WORK TO BE COMPLETED:
Find every line in the records below that contains "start", and copy it.

[Items listed in a dataset]
--------------------------------------------------

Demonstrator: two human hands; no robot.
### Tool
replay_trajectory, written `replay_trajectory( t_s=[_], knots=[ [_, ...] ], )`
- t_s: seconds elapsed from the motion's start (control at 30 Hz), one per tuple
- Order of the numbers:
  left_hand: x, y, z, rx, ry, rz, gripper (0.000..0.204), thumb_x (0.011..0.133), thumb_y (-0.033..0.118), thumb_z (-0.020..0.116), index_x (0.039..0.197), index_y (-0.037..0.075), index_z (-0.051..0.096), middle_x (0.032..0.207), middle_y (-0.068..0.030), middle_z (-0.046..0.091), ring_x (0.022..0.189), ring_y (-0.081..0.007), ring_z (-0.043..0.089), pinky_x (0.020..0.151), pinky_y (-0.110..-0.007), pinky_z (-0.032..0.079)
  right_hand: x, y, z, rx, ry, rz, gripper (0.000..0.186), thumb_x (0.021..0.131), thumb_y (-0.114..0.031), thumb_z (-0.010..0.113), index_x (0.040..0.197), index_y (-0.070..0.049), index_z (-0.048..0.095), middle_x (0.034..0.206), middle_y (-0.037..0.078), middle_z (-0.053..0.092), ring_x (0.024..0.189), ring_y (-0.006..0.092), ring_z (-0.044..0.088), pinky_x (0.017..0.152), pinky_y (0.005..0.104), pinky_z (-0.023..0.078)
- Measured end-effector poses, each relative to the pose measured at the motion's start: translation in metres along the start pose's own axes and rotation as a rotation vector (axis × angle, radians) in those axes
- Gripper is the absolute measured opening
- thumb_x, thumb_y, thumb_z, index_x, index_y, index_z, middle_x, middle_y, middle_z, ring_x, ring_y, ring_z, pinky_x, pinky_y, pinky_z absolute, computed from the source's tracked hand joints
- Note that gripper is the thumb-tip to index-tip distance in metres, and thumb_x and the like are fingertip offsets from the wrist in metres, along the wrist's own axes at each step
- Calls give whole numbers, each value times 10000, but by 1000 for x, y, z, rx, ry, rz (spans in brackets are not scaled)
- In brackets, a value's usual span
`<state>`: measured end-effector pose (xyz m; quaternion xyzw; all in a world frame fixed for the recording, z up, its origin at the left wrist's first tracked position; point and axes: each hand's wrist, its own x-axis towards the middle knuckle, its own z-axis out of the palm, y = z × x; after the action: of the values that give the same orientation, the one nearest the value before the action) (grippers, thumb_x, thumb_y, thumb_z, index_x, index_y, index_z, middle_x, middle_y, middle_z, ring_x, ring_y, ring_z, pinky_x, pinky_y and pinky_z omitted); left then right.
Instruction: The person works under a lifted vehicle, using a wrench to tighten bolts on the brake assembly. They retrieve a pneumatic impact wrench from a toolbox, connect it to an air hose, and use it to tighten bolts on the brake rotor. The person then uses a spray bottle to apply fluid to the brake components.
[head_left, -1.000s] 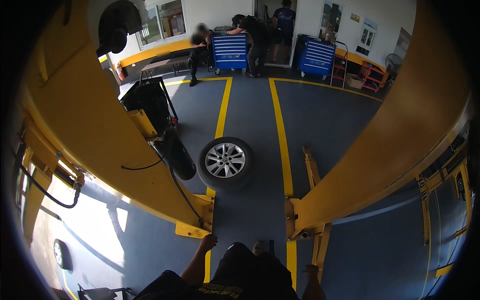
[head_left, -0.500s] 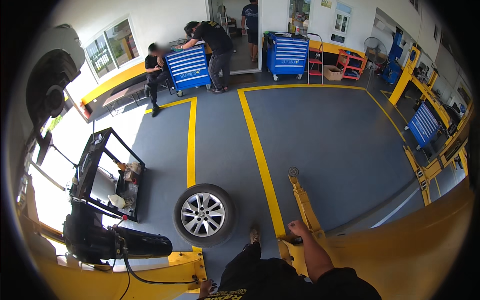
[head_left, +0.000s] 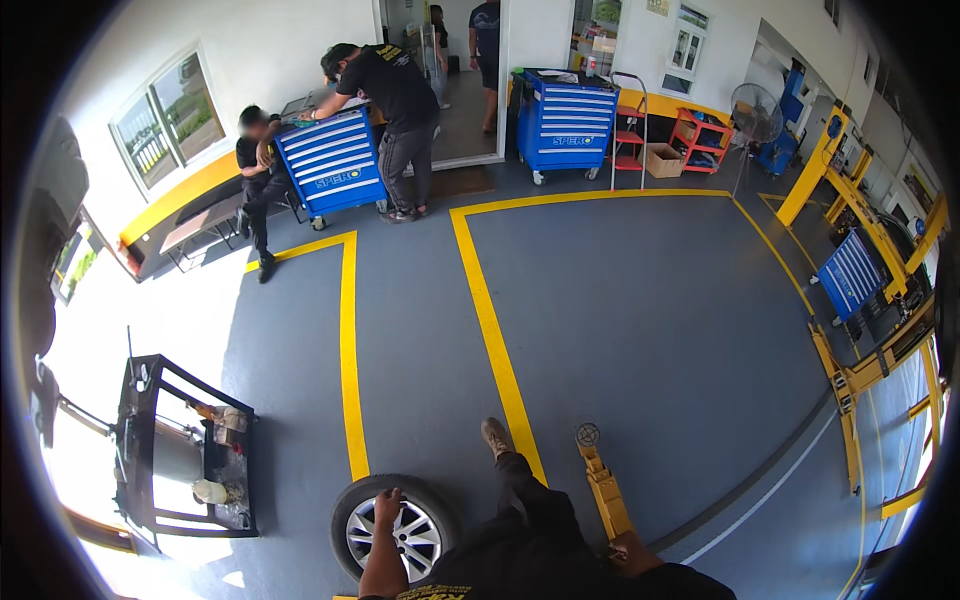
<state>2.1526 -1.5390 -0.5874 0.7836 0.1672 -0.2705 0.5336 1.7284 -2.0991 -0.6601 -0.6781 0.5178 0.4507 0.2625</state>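
My left hand (head_left: 388,508) is raised in front of me with its fingers curled in, and nothing shows in it. From this view it overlaps a car wheel (head_left: 342,535) with a black tyre and silver spoked rim that lies on the floor. My right hand (head_left: 630,553) is low at my right side, fingers curled in a loose fist, with no object visible in it. Beside it, a yellow lift arm (head_left: 606,496) stretches forward to a round pad; whether my hand touches it I cannot tell. My booted foot (head_left: 494,436) is stepping ahead.
A black metal frame cart (head_left: 190,520) holding bottles and bags stands at the left. Two people work or sit by a blue tool cabinet (head_left: 335,165); another blue cabinet (head_left: 568,125), a red step ladder (head_left: 628,140) and a fan (head_left: 756,112) line the wall. A yellow lift post (head_left: 812,170) stands at right.
My view has moved forward and turned right. My left hand has come up over the wheel, and my right hand has dropped back from the lift arm's base. My foot has stepped ahead.
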Motion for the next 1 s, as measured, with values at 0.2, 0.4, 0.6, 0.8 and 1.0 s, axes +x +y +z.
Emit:
replay_trajectory(
  t_s=[0.2, 0.4, 0.6, 0.8, 1.0],
  knots=[
    [155, 136, -24, -35, 5, -50, 365, 1040, 265, 609, 1199, -62, 646, 955, -159, 742, 812, -252, 748, 695, -356, 605, 12, -337, -204, 360, 93, -198, 407, 971, -225, 633, 1285, 28, 681, 1112, 135, 764, 806, 238, 754, 701, 379, 604],
    [232, 185, -85, -413, 297, -240, 338, 1040, 280, 571, 1157, -28, 647, 927, -156, 745, 737, -226, 734, 588, -312, 561, -71, -755, -418, 124, 330, -725, 252, 985, -227, 606, 1101, -112, 798, 906, 46, 793, 764, 165, 768, 805, 350, 592],
    [329, 193, -151, -186, 86, -595, 395, 1007, 309, 560, 1171, -38, 653, 1048, -187, 757, 827, -305, 746, 667, -409, 572, -81, -1071, -469, 178, 418, -1092, 255, 991, -229, 595, 1112, -114, 788, 863, 81, 781, 758, 195, 771, 767, 353, 595],
    [490, 287, -249, -436, 253, -703, 338, 989, 249, 533, 1071, -48, 673, 895, -159, 761, 720, -291, 750, 540, -374, 478, -59, -1202, -433, -94, 220, -905, 262, 955, -195, 626, 1138, -129, 801, 1024, 75, 793, 789, 191, 783, 789, 312, 595],
    [709, 496, -386, -304, 443, -201, 356, 1043, 248, 549, 1148, -34, 739, 973, -161, 769, 851, -242, 751, 759, -350, 595, -37, -1275, -430, -142, -6, -775, 316, 937, -197, 686, 1209, -56, 763, 1011, 137, 783, 750, 184, 762, 652, 313, 567]
  ],
)
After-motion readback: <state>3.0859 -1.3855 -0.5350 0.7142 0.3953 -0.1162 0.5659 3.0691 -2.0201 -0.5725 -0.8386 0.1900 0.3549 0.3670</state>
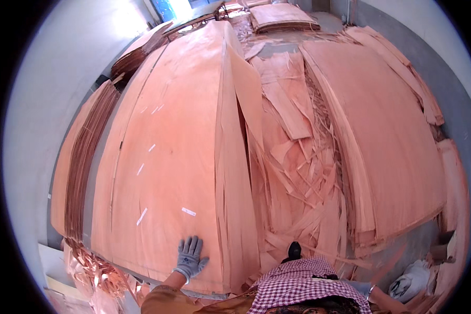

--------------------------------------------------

EXERCISE ANSWER:
- t_s: seconds elapsed from the motion's start (control at 30 Hz), one per tuple
- Measured end-effector poses, each relative to the pose measured at the motion's start: translation in metres along the start pose's own axes and rotation as a rotation vector (axis × angle, radians) in those axes

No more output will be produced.